TASK INSTRUCTIONS
All lines holding the word "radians" are to be copied from the records beneath.

EXTRACTED ENTRIES
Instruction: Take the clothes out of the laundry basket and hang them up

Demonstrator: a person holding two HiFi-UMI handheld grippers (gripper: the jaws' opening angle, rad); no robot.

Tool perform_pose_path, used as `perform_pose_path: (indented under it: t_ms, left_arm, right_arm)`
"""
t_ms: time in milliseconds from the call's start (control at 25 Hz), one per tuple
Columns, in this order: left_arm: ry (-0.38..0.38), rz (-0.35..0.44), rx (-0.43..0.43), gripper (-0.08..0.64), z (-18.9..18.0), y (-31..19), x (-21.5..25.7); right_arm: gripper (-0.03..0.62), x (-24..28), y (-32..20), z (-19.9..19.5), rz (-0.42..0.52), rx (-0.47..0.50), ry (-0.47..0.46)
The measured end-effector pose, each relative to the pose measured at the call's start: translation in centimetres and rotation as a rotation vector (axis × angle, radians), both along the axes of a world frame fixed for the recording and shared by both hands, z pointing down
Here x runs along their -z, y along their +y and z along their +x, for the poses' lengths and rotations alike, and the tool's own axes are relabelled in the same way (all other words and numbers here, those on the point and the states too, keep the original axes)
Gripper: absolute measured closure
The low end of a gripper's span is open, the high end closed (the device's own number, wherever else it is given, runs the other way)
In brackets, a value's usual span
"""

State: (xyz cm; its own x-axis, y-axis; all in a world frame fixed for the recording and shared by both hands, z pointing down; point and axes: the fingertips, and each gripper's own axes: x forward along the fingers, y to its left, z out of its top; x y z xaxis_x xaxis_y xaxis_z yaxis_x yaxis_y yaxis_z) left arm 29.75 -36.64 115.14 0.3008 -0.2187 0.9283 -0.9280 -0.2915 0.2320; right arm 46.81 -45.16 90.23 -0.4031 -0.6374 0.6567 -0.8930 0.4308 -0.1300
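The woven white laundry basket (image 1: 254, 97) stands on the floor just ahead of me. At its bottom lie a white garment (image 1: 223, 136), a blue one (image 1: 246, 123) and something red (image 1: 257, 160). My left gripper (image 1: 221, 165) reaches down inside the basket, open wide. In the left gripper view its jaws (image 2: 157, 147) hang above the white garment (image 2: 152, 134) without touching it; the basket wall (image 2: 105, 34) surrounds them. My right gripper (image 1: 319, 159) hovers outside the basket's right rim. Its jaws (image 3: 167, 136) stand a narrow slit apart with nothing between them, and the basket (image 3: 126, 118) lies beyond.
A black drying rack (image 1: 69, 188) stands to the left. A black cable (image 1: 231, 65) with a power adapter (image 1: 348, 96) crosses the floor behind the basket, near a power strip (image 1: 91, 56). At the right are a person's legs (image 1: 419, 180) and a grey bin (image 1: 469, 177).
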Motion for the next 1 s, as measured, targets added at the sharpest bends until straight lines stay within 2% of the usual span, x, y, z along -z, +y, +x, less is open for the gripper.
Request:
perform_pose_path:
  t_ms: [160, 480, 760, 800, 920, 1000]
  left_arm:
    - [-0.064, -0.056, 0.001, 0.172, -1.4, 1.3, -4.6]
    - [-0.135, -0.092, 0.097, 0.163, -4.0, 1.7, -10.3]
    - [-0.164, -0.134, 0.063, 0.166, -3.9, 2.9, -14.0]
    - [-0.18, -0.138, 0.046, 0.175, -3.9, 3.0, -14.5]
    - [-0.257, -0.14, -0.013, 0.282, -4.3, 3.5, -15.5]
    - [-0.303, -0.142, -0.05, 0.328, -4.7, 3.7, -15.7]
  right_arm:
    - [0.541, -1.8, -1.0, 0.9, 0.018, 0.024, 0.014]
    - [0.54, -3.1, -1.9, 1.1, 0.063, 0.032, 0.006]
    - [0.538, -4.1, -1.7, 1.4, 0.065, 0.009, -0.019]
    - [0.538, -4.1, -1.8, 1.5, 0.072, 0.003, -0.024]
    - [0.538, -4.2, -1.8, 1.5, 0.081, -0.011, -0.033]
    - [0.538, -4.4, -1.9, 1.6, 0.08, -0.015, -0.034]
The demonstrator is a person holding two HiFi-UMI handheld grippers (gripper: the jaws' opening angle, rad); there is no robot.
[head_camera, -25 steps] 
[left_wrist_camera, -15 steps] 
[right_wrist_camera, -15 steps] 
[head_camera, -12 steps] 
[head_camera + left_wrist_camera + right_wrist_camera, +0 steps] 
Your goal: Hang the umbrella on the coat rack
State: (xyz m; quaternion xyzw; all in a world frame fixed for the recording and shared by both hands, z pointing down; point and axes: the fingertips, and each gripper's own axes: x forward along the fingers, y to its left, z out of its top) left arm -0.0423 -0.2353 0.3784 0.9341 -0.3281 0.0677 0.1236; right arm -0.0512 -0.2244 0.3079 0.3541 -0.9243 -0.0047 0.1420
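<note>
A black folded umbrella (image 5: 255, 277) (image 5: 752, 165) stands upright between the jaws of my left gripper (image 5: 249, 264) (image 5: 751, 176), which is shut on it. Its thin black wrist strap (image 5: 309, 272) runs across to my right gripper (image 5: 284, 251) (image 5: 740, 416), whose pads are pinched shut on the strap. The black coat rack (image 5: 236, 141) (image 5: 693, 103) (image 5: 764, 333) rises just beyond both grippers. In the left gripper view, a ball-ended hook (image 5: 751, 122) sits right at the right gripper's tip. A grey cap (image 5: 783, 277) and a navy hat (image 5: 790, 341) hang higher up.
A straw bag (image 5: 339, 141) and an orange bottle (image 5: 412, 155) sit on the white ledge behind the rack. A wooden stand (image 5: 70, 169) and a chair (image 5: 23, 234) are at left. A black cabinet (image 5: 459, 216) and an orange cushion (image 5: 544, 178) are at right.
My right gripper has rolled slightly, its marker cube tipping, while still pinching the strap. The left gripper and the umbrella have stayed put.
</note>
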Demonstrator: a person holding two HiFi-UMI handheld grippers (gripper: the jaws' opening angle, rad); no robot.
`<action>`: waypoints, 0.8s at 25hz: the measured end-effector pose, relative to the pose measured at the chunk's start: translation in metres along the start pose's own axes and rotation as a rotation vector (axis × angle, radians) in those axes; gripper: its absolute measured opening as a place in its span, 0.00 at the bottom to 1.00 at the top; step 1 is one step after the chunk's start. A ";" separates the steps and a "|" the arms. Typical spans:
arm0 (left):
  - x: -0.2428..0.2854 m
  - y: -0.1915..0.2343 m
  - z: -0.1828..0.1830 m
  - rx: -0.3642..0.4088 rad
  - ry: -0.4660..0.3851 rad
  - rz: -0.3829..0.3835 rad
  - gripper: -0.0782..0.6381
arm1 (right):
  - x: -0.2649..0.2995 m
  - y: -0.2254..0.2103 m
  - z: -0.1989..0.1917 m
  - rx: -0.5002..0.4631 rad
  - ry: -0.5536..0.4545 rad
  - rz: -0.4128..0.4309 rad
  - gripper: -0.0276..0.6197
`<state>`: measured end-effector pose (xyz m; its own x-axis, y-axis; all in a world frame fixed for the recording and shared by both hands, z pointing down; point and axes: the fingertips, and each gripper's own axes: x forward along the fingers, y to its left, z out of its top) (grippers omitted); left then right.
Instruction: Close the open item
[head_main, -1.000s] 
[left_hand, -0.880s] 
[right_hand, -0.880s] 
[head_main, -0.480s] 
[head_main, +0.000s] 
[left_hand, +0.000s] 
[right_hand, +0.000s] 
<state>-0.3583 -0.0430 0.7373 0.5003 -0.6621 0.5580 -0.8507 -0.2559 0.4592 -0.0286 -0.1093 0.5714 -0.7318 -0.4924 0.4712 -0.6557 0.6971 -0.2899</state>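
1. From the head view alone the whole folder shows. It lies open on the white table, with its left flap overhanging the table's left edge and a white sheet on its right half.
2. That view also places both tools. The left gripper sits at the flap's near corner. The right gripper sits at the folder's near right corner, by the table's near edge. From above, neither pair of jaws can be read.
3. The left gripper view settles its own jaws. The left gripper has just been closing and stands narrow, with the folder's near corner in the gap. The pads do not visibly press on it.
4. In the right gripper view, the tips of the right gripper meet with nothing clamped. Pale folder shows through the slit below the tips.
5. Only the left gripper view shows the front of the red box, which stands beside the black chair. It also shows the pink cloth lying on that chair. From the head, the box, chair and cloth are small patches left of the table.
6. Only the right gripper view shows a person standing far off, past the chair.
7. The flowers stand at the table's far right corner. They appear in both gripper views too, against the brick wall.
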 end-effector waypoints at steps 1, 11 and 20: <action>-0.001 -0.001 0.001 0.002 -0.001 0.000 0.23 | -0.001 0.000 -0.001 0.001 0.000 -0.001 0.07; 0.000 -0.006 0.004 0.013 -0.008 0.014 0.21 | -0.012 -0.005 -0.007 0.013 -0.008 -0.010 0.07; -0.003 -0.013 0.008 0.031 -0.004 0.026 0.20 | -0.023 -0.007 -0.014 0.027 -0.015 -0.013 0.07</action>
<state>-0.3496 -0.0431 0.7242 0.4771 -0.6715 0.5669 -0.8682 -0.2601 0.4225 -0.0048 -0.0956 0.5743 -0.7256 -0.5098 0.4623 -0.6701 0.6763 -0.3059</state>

EXERCISE RESPONSE
The measured end-effector pose, each relative to the pose measured at the call's start: translation in centimetres and rotation as a rotation vector (axis × angle, radians), both along the axes of a world frame fixed for the recording and shared by both hands, z pointing down
`<action>`: waypoints, 0.8s at 25hz: the measured end-effector pose, relative to the pose measured at the chunk's start: translation in metres along the start pose's own axes and rotation as a rotation vector (axis × angle, radians) in those axes; gripper: its absolute measured opening as a place in its span, 0.00 at the bottom to 1.00 at the top; step 1 is one step after the chunk's start. A ";" separates the steps and a "|" the arms. Typical spans:

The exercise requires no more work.